### WHAT IS EXPECTED
Please set down only the lines below starting with the line with "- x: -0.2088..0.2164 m" and going on through the line with "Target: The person", verbatim and without pictures.

### INPUT DATA

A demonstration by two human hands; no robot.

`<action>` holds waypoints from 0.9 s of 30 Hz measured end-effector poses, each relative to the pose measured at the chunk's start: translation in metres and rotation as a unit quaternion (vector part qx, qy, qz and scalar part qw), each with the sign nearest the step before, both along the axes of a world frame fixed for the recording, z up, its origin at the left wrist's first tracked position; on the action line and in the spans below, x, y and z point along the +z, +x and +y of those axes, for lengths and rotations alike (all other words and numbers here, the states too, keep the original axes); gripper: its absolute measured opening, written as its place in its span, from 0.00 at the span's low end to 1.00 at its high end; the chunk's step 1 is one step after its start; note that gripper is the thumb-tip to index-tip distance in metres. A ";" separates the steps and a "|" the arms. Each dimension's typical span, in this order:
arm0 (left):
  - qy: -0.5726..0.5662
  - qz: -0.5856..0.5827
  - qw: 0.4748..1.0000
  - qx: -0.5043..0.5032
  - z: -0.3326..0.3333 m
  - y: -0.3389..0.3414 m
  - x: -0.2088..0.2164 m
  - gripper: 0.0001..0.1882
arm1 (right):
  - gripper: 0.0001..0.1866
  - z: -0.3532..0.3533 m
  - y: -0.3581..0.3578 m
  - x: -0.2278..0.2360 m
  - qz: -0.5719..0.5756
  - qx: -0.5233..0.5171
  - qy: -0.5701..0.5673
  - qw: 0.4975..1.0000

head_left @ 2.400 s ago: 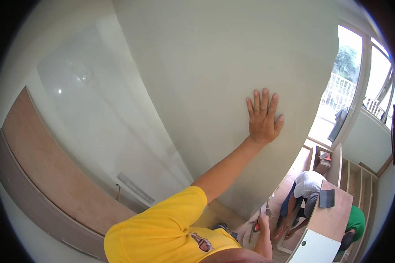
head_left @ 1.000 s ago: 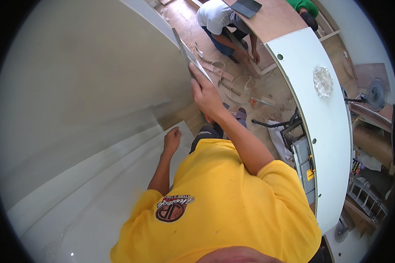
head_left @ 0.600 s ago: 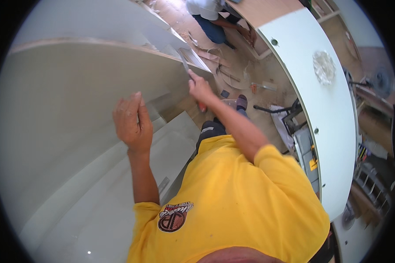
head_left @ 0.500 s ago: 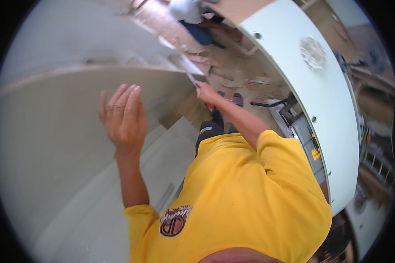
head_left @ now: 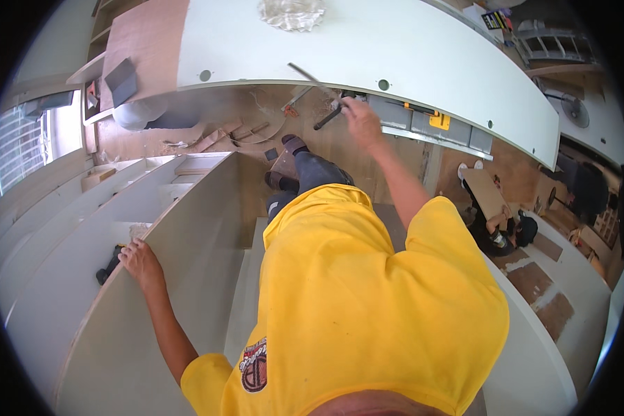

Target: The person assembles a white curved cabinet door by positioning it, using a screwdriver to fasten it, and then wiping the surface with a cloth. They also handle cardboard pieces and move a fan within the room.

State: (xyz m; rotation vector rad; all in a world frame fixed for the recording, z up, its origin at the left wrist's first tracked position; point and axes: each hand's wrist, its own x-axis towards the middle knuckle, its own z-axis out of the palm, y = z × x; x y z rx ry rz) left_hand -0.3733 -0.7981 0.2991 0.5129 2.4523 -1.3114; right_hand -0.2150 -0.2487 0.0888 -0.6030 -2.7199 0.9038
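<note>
My right hand [head_left: 362, 123] is closed round one end of a long, thin, flat grey metal bar [head_left: 312, 78]. The bar points up and left over the edge of a white worktop [head_left: 451, 59]; whether it touches that is unclear. At lower left my left hand [head_left: 142, 263] rests on the top edge of an upright light-grey cabinet panel [head_left: 170, 277], its fingers bent over the far side. Just beyond those fingers a black and yellow power tool [head_left: 109, 265] sits against the panel, partly hidden.
Crumpled clear plastic [head_left: 291, 12] lies on the worktop. Below its edge stands a grey toolbox [head_left: 423, 125] with a yellow latch. Wood offcuts [head_left: 218, 137] litter the floor. One person [head_left: 140, 113] crouches at upper left; another [head_left: 509, 236] works at right beside a brown board [head_left: 484, 191].
My left hand has come down from raised and spread onto the panel's top edge. The view has turned, and my right hand has swung with the bar from beside the panel toward the worktop.
</note>
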 end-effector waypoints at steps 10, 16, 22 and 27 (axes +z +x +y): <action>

### ANSWER BOX
  - x: -0.2088..0.2164 m
  - gripper: 0.0001..0.1882
arm1 (right):
  - gripper: 0.0001..0.1866
  - z: -0.3532..0.3533 m
  - y: -0.3581..0.3578 m
  - x: -0.2278..0.2360 m
  - qz: -0.5719..0.5756
  - qx: -0.5233..0.5171
  - qy: -0.5701..0.5673
  - qw: 0.4975..1.0000

head_left @ 2.400 s ago: 
head_left @ 1.000 s ago: 
head_left @ 0.600 s ago: 
head_left @ 0.500 s ago: 
head_left @ now: 

Target: The person assembles a white curved cabinet door by positioning it, using a screwdriver to fasten it, and then wiping the surface with a cloth. They also handle cardboard pieces and move a fan within the room.

This brings the exercise to completion.